Engineer’s Log, Labdate 0719.21. Mr. Spock remarks that our computer underperforms even the human brain. That’s nice to hear.
I already had a look at LunaAVR about a year ago but haven’t used it for a real project until now. That’s simply because I haven’t worked on a private microcontroller project last year. LunaAVR has a nice IDE and comes with more than 300 pages of documentation as well as many example programs. There seems to be a small but informed and responsive community. After all it might be the right tool for the job.
Last night I tinkered a bit with the new release. It still lacks support for the external memory interface that I want to use. No big deal, though. Flipping some bits should turn XMEM on (it’s an Atmel term for eXternal MEMory) and memory access will be handled by assembler anyway.
Where do we start? The CBM 8296 should behave as usual until a special command is issued to activate the HRE. For that purpose we have to set pin 9 of the shift register (output) to high level and pin 1 of the multiplexer (A/B switch) to low level so that only the CBM video signal is routed to the monitor. A 10k pulldown resistor takes care of the multiplexer but the shift register has no tri-state output and therefore the microcontroller must initialize the chip. While we’re at it: a subroutine for switching three video modes (CBM only / HRE only / both) would be nice.
Video synchronisation will be next.
IF you haven’t tinkered with video signals
THEN you might find the following (greatly simplified) abstract of avail
ELSE skip next four paragraphs
The CBM has a CRT (Cathode Ray Tube) monitor that sends an electron beam onto a fluorescent screen. The electron beam moves continually across the screen area in a fixed pattern starting at the upper left corner. It then moves horizontally to the right screen border, then back to the left border and down by the width of a pixel. This movement repeats until the beam reaches the bottom right corner of the screen. It then moves back to the upper left corner and the whole process starts again. In other words, the beam moves from left to right and line by line from top to bottom – just like you move your eyes while reading this text.
Three digital signals control the beam. In this text they are labeled VIDEO, HSYNC and VSYNC. One can’t see the beam as long as VIDEO is HIGH. If VIDEO is LOW then the fluorescent coating lights up at the current position of the beam. If HSYNC (Horizontal SYNChronisation) is HIGH the beam passes from left to right along the screen. If HSYNC is LOW the beam moves one line down and back to the left. HSYNC is like Carriage Return and Line Feed for the beam. While VSYNC (Vertical SYNChronisation) is HIGH the beam moves down the screen line by line. The beam returns to its home position (upper left corner) when VSYNC is LOW.
How do we display useful information? By precisely controlling the LOW periods of VIDEO. A long LOW period gives a long horizontal line and a short LOW period gives a short line.

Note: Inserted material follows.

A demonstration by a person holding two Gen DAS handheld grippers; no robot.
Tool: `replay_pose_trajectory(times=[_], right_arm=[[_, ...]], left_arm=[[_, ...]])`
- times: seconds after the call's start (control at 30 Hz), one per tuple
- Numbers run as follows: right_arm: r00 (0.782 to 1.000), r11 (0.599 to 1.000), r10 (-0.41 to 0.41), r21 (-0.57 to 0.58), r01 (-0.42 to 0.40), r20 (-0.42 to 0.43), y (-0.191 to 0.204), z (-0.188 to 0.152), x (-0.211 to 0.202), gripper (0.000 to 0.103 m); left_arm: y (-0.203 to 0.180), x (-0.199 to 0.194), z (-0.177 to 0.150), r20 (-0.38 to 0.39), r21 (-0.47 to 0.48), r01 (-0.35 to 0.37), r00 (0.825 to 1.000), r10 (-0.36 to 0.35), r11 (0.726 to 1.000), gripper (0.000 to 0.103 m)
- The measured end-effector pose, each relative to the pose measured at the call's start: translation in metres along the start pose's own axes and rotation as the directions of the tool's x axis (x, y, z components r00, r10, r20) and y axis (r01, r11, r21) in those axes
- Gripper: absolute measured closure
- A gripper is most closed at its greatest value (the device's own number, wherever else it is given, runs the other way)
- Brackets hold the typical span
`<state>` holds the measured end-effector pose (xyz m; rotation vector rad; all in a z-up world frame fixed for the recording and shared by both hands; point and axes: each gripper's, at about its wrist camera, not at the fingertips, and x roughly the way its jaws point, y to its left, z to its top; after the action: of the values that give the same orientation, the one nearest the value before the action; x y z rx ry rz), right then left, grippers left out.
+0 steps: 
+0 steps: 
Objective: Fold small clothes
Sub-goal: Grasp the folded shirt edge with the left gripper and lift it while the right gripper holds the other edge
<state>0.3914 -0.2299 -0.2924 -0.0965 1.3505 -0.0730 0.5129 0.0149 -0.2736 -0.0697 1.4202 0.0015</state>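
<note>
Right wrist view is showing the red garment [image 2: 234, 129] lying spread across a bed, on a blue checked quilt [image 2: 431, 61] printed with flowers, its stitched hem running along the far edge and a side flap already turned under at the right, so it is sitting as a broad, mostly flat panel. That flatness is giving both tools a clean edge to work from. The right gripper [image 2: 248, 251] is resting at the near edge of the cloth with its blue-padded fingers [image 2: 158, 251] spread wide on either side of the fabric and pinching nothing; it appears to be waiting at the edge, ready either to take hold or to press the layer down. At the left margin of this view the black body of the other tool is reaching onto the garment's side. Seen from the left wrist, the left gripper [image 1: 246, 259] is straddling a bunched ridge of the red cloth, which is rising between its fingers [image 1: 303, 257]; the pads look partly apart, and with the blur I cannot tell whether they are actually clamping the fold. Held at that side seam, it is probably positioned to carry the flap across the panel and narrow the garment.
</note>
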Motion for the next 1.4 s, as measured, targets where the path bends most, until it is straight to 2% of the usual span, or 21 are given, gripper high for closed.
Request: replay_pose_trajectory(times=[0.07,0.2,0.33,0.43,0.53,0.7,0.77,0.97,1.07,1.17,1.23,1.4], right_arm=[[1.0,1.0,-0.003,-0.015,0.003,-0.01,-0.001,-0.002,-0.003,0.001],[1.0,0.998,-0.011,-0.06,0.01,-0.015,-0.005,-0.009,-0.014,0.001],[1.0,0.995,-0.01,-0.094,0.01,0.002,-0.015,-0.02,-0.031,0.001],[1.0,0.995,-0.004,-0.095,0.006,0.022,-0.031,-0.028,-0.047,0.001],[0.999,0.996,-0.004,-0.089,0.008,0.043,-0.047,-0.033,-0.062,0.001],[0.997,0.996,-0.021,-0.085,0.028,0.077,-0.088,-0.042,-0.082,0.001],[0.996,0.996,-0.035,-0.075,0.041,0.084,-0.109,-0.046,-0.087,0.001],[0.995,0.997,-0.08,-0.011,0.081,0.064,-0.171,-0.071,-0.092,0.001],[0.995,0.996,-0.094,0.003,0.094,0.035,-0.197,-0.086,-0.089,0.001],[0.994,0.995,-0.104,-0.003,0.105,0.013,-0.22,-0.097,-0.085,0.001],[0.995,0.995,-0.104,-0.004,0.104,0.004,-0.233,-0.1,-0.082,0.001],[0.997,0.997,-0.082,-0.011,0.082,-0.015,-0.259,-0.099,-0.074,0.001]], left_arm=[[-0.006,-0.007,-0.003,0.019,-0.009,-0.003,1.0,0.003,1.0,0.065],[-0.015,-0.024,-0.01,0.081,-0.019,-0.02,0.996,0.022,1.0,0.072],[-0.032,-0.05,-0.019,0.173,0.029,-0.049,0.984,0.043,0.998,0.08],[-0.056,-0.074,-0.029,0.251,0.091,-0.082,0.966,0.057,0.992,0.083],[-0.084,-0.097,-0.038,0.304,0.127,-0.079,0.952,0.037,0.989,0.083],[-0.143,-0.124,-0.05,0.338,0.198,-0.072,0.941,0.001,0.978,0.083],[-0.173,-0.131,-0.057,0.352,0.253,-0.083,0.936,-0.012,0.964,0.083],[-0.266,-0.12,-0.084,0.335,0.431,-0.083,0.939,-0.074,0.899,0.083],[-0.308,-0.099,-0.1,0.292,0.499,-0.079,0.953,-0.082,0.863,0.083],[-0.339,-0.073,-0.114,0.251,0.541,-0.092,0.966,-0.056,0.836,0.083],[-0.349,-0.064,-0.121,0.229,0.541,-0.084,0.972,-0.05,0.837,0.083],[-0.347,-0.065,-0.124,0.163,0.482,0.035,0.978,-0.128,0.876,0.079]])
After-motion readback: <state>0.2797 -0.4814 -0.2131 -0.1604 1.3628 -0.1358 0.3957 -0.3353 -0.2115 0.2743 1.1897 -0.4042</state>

Our horizontal timing reference is the 16 MHz pixel clock of the CBM system. 16 Mhz pixel clock means that a single pixel has a duration of 1 / 16,000,000 s = 62.5 ns. Let’s assume we want to display a horizontal line of 8 pixels width. We then need to drive VIDEO LOW for 8 * 62.5 ns = 500 ns. A complete set of pixel information that can be displayed on the screen at a time is called a frame. The vertical timing reference is called frame rate (or refresh rate). It tells us how many frames per second will be displayed, that is how many VSYNC pulses occur per second. My CBM system uses a frame rate of 50 Hz.

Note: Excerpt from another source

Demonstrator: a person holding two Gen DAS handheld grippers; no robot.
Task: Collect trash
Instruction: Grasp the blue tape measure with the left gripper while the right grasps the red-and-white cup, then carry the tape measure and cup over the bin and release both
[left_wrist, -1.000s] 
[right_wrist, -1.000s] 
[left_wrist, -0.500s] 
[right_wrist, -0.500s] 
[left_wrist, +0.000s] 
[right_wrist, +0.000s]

Back in the days most computer monitors had quite simple (aka cheap) circuits inside. This tended to result in performance variations within a production lot and in temperature dependency of the display. Imagine they would have used the whole screen area to draw pixels and the start position of the beam moves slightly to the left while the monitor heats up. Some pixels would disapear behind the chassis of the screen. Thus borders were introduced to the timings.
This oscillogram shows a line of 640 bright pixels between two HSYNC pulses. The LOW period is 40 µs which is just what we expect (40 µs = 40,000 ns; 40,000 ns / 640 = 62.5 ns; 1/62.5 ns = 16 MHz). The HIGH period of 19 µs forms the horizontal borders. It takes about 16 µs from HSYNC going LOW to VIDEO_OUT going LOW and about 2.9 µs from VIDEO_OUT going HIGH to HSYNC going LOW. These periods define the horizontal position of the visible area.
To synchronize the HRE output with the CBM output I’ll use an interrupt that is triggered by HSYNC. Due to the fact that we have to be cycle exact in our timing we must take interrupt latency into account. The ATmega completes any ongoing instruction before an interrupt can be serviced. Since execution times vary from 1 to 4 cycles per instruction, an interrupt service routine has a random entry time. The solution to this problem is to put the µC into sleep mode. It then always executes the exact same steps when it wakes up and these will take always the exact same time to execute.